Surfing on the waves of the transient and temporary
Steven De Belder - june 2009
in pieces is a collaboration between dancer Fumiyo Ikeda and director, author and artist Tim Etchells.
Fumiyo Ikeda has danced with Rosas for at least 25 years and in the last few years has developed a new direction in her work, a series of performances made in cooperation with other directors, choreographers and performers. It is not so much that she wants to be a performing chameleon capable of taking on any style, rather that she draws other artistic worlds into her own. In 2007 she made the raw Nine finger with Benjamin Verdonck and Alain Platel, and now there is in pieces, a solo created together with Tim Etchells, artistic director of the British company Forced Entertainment, which has also been at the vanguard of the performing arts for around 25 years. Etchells and Ikeda have often appeared on the same stages and festivals, but it was not until Kaaitheater director Guy Gypens suggested it that they joined forces. Like Ikeda, Etchells also wants to explore new directions. This collaboration fits into a strand of projects outside of the company he leads. He published a novel called The Broken World (2008), works in the context of visual arts and wrote and directed That Night Follows Day (2007), a performance by sixteen children for Victoria (now CAMPO), and Sight is the Sense... (2008) for American actor Jim Fletcher.
in pieces started as an open enquiry, a journey of ideas, individual words, pieces of writing, improvisation, movements, lists, tasks and so on. The performance presents microscopic and personal perspectives on such subjects as memory and nothingness, stories and structures, emotions and identity. in pieces starts from a straightforward wonder about these themes and their interconnections exploring them not as abstract ideas but as concrete events and texts presented on stage.

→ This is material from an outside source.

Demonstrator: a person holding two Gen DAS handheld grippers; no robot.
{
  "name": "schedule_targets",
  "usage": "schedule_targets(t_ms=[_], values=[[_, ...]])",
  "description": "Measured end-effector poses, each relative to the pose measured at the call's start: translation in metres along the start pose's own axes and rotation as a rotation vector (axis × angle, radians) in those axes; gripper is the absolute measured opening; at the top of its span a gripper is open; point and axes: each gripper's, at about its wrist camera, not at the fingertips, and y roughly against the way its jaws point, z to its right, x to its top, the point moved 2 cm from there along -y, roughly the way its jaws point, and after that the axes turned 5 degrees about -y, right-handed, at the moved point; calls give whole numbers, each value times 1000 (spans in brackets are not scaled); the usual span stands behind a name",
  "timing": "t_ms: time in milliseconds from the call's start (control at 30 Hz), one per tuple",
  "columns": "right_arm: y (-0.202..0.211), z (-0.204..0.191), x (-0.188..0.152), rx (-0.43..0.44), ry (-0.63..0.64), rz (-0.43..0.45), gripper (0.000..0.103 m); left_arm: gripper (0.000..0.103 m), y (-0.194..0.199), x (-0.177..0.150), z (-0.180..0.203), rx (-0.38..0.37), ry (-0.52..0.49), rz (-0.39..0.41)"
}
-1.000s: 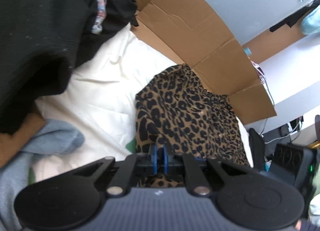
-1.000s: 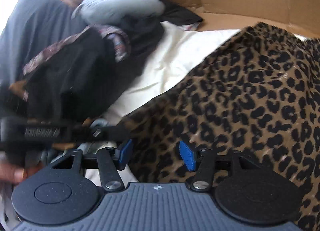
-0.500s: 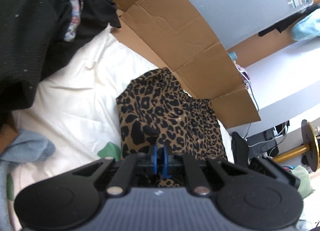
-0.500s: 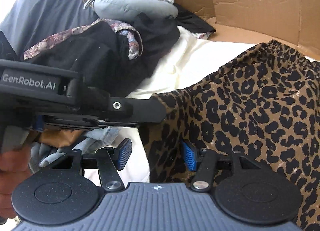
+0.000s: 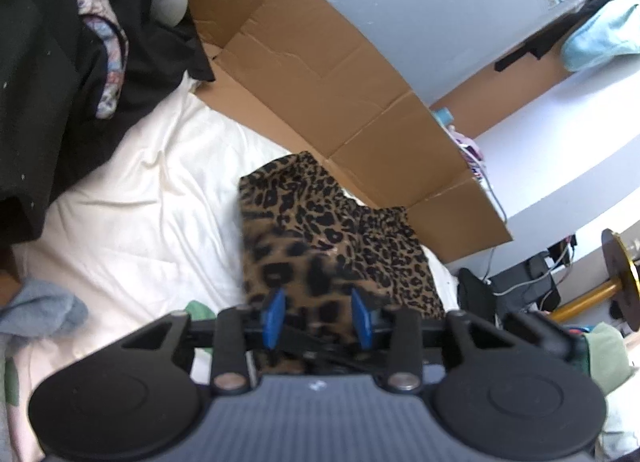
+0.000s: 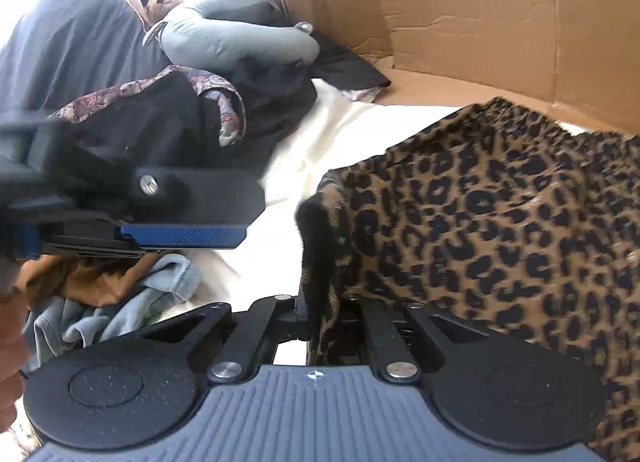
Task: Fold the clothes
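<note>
A leopard-print garment point(image 5: 332, 230) lies on a white sheet point(image 5: 140, 222). In the left wrist view my left gripper point(image 5: 318, 320) hangs just above its near end. Its jaws are opening: the blue pads stand apart, and blurred leopard fabric sits loose between them without being pressed. In the right wrist view my right gripper point(image 6: 322, 318) is shut on a bunched edge of the leopard-print garment point(image 6: 500, 222), which spreads away to the right. One of the left gripper's fingers point(image 6: 192, 190) reaches in from the left, clear of the cloth.
Cardboard panels point(image 5: 320, 62) wall the far side of the sheet. A pile of dark clothes point(image 6: 160, 134) with a grey neck pillow point(image 6: 240, 46) fills the left. A light blue garment point(image 6: 120, 310) lies at the near left beside a person's hand point(image 6: 8, 342).
The left jaws were shut on the leopard fabric and now stand apart. The right jaws were open and have closed on the garment's edge. The left gripper has lifted a little.
</note>
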Motion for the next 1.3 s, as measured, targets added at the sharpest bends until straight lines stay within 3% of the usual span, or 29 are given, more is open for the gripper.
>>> schedule_targets(t_ms=[267,400,500,700,867,1033,1300], values=[[38,20,4,-20,133,-47,1,42,-25,-8,11,58,-34,-24],[50,43,9,-35,96,-85,1,42,-37,-10,21,81,-67,-57],[60,50,14,-20,150,-104,1,47,-45,-10,28,101,-81,-75],[90,59,28,28,271,-109,1,47,-61,-9,49,123,-101,-136],[125,84,26,78,280,-14,1,55,-77,-7,80,131,-159,-164],[147,119,7,52,155,94,1,57,-100,-9,106,123,-223,-228],[159,155,-5,79,38,144,1,63,-118,7,125,176,-284,-251]])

We often imagine our memory to be a neatly ordered archive that, given the right instructions, can be searched, and where elements we consider less important fade with time, to be replaced by new experiences. However, on closer examination, the whole process of memorising, storage and retrieval turns out to be much more unpredictable. It is a process that takes place on the border between the conscious and the unconscious. Our identity is an event, a shaky construction of recollections, stories, emotions and auxiliary constructions. What we forget, what fails or escapes our grasp is as important as our memories and achievements. Language is only an imperfect and ambiguous aid. We have no instruction manuals for ourselves, and we are constantly engaged in summarising ourselves for ourselves and others, often with tragic or comical consequences.
In the performance, Fumiyo Ikeda is alone on stage and as she dances and speaks, she recollects. She draws up lists and structures of memories, personal and general, physical and mental, trivial and crucial, old and recent. Ikeda and Etchells zoom in on the openness of memory and the flexibility with which data are ordered and reordered. They explore the infectiousness of remembering and the chain reactions that lead from one memory to the next, from one person to another, from the performer to the spectator. Words and movement pass the ball back and forth to each other.
Mobilising memory means finding ways of gaining access to its content, thinking up structures to gain temporary control of meanings and processes, or ways of temporarily controlling the chaos of reality, which is reflected in the chaos of memory and the abundance of possible views on the same event. in pieces surfs on the waves of the transient and temporary. It is not a portrait, but a sketch of possibilities, an invitation to remember too, to project our own stories, thoughts and meanings onto those of Ikeda and Etchells. in pieces aims to be a porous performance: solid and tangible, yet at the same time permeable. A piece that breathes and urges us to breathe too.